What you should do
Would you give the data below back exactly as it reads?

Data block
###

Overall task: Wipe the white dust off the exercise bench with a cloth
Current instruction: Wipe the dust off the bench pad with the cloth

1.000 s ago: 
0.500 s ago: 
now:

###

Output below
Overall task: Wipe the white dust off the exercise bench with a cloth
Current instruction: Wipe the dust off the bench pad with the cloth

1.000 s ago: 
0.500 s ago: 
now:

The response above is complete.